If you have an upper bound on how large the array can be (i.e. you're getting it from iterate
, so you can pass entrysteps=10000
and know that it will never be larger than 10000
), then you can preallocate your array and pass it to uproot and have uproot fill that instead of creating new arrays. In your case, you can make it a record array:
buffer = numpy.empty(20000, dtype=[("pt", "f8"), ("eta", "f8")])
pt_buffer = buffer["pt"]
eta_buffer = buffer["eta"]
The pt_buffer
and eta_buffer
are views of the buffer
, which happen to be interleaved, but they work just as well as arrays. (The reason that I have allocated 20000
, rather than just 10000
, will be explained below.)
Now say that you're interested in two branches whose default interpretation
is uproot.asdtype(">f8", "f8")
. Request these arrays with interpretation uproot.asarray(">f8", pt_buffer)
and uproot.asarray(">f8", eta_buffer)
. The first argument is the Numpy dtype that will be used to interpret the raw data from the ROOT file (big-endian, hence the ">"
) and the second argument is the array you're going to read the data into, in-place.
for arrays in tree.iterate({"pt": uproot.asarray(">f8", pt_buffer),
"eta": uproot.asarray(">f8", eta_buffer)},
outputtype=tuple, entrysteps=10000):
start = int((arrays[0].ctypes.data - buffer.ctypes.data) / buffer.itemsize)
stop = start + len(arrays[0])
array_of_tuples = buffer[start:stop]
print(array_of_tuples)
See the documentation on this rarely used and not widely advertised feature.
Even though iterate
is filling and sending you arrays in a dict called arrays
, they're column-views of the buffer
record array ("array of tuples"). By looking at the original buffer
, we see the structure that you want.
However, uproot actually fills buffer
with whole-basket contents, starting at the beginning of the first relevant basket and ending at the end of the last relevant basket to cover each subrange: [0, 10000)
, [10000, 20000)
, [20000, 30000)
, etc. Therefore the part of buffer
that you want may start several entries in (start != 0
) and will likely end before 20000
(stop - start != len(buffer)
). Since arrays[0]
is a view of the first column in buffer
containing only the entries that you do want, the difference between arrays[0].ctypes.data
and buffer.ctypes.data
is the number of bytes into buffer
that you want. Dividing by buffer.itemsize
gives the number of entries. The ending position is easier to calculate.

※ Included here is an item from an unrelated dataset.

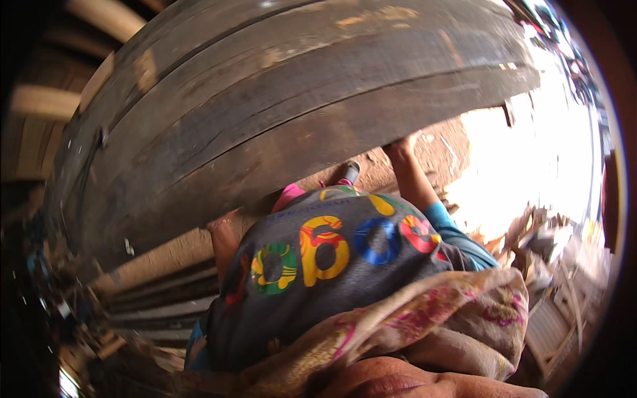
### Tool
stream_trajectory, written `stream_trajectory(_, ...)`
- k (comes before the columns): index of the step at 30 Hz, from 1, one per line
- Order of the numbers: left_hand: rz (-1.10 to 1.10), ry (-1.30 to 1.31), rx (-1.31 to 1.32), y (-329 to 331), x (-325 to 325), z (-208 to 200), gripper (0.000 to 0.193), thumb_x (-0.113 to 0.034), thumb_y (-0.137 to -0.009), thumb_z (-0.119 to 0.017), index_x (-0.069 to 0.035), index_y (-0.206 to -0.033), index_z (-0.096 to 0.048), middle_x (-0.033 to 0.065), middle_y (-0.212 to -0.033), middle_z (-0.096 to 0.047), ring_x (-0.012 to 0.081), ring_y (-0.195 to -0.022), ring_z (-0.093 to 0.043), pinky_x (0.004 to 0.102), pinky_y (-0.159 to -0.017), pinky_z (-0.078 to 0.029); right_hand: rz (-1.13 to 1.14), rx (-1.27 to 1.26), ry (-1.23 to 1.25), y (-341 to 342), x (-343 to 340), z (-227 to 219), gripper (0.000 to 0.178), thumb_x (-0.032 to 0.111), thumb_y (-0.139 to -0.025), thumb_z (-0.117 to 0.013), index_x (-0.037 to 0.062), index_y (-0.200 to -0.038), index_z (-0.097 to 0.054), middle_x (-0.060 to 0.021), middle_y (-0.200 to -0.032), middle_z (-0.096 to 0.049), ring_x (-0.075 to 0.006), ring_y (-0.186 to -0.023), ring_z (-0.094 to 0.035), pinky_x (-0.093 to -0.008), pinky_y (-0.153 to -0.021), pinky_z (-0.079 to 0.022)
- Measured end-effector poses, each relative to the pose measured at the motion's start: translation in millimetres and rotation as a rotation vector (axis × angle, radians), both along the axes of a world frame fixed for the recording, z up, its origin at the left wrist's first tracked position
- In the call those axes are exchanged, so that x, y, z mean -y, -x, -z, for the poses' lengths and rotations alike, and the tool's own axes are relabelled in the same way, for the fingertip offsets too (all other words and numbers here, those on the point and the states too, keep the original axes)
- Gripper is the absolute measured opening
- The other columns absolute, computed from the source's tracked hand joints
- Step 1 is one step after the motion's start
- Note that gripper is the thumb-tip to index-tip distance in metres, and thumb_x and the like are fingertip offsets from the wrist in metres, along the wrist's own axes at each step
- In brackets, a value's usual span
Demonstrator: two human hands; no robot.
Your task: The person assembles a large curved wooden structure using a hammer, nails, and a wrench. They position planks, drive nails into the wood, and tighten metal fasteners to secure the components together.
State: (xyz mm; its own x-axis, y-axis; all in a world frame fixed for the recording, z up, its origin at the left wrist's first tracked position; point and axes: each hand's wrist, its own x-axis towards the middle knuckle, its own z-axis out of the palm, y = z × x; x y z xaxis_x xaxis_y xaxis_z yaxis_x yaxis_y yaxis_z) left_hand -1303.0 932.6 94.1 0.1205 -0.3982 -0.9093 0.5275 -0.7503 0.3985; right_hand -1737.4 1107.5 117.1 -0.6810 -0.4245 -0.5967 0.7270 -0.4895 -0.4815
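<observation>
A large wooden workbench [285,126] of dark, worn planks fills the upper part of the view, its near edge slanting up to the right. At that edge, left of my body, is my left hand [224,222], its fingers blurred and mostly hidden by the wood. Farther right along the same edge is my right hand [402,143], against the underside of the outer plank, and its fingers are largely out of sight. Whether either hand grips the bench does not show.
Bare earth floor [441,146] shows beyond the bench's edge, with my shoe [352,171] on it. Long boards [166,308] lie at the lower left. Wood scraps [544,245] are heaped at the right. Timber beams [45,101] stand at the upper left. A dark cable [86,162] crosses the bench's left end.
</observation>
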Motion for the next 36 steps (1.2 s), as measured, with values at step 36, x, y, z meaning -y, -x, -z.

The preallocation of buffer
has to be big enough to include all the entries you do want and any additional entries that come along with a basket and need to be cut off. 20000
is safe if no basket is larger than 10000
. For a given tree
, you can determine the largest number of entries in any basket of any branch with:
max(branch.basket_numentries(i) for branch in tree.values()
for i in range(branch.numbaskets))
Clearly, that's not what these functions were designed for: asarray
was meant for performance, to avoid reallocating big arrays like buffer
. It was assumed, however, that you'd want data in columns: the arrays[0]
and arrays[0]
sent to the body of the for loop. In the above, we additionally want to look at the data formatted as a record array ("array of tuples"), so we're actually looking at this "dumping ground" known as buffer
. To do that sensibly—avoiding the entries not relevant for this subrange—we have to explicitly cut them out, and there weren't any functions in the library for figuring out where that subrange is. However, this
start = int((arrays[0].ctypes.data - buffer.ctypes.data) / buffer.itemsize)
stop = start + len(arrays[0])
array_of_tuples = buffer[start:stop]
would be a general implementation of such a function.